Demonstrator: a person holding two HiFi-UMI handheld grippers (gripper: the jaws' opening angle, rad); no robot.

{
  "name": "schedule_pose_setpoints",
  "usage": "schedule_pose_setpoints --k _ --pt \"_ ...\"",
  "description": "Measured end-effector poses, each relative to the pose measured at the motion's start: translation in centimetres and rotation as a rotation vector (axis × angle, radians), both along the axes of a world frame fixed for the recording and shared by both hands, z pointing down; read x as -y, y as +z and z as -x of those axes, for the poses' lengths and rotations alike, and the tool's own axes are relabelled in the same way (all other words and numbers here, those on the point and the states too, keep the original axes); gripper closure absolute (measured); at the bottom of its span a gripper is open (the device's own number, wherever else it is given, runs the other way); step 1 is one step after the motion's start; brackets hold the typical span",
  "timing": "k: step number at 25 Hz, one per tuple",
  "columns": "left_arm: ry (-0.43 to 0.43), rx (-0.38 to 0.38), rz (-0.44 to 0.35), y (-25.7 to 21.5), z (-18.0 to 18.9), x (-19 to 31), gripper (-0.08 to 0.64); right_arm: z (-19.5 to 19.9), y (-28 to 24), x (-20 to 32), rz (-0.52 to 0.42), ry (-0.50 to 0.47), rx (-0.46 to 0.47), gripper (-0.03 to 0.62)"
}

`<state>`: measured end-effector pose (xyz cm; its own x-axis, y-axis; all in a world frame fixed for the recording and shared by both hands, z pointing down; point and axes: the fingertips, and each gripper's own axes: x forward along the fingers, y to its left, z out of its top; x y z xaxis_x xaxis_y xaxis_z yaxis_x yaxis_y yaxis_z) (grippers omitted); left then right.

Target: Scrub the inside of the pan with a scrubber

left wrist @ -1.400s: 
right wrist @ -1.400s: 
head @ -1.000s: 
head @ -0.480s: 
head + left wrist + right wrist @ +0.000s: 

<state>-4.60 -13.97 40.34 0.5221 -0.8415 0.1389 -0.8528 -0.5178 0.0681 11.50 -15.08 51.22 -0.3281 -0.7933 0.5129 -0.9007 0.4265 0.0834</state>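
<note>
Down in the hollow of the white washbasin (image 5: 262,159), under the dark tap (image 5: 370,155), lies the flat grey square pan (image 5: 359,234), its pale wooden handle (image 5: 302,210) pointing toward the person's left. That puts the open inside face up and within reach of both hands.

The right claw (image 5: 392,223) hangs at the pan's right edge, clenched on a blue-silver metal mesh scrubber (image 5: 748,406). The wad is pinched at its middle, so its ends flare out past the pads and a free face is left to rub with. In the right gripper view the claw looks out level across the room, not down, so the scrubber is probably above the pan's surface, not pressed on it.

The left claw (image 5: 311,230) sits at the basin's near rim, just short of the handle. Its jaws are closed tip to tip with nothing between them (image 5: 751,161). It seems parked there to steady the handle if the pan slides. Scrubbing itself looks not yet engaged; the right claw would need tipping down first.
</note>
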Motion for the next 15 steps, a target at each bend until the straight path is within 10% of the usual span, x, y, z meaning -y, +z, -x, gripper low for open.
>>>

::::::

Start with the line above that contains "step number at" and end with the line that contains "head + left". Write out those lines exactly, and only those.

● **Response to the exercise**
  "timing": "k: step number at 25 Hz, one per tuple",
  "columns": "left_arm: ry (-0.43 to 0.43), rx (-0.38 to 0.38), rz (-0.44 to 0.35), y (-25.7 to 21.5), z (-18.0 to 18.9), x (-19 to 31), gripper (-0.08 to 0.64); right_arm: z (-19.5 to 19.9), y (-28 to 24), x (-20 to 32), rz (-0.52 to 0.42), ry (-0.50 to 0.47), rx (-0.46 to 0.47), gripper (-0.03 to 0.62)"
}

`<state>`: measured end-effector pose (xyz cm; its own x-axis, y-axis; all in a world frame fixed for the recording and shared by both hands, z pointing down; point and axes: the fingertips, and each gripper's own axes: x forward along the fingers, y to its left, z out of its top; x y z xaxis_x xaxis_y xaxis_z yaxis_x yaxis_y yaxis_z) (grippers omitted); left then right.

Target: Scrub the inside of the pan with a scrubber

left wrist @ -1.400s: 
right wrist @ -1.400s: 
head @ -1.000s: 
head @ -0.480s: 
head + left wrist + right wrist @ +0.000s: 

The response to this exercise is now finished.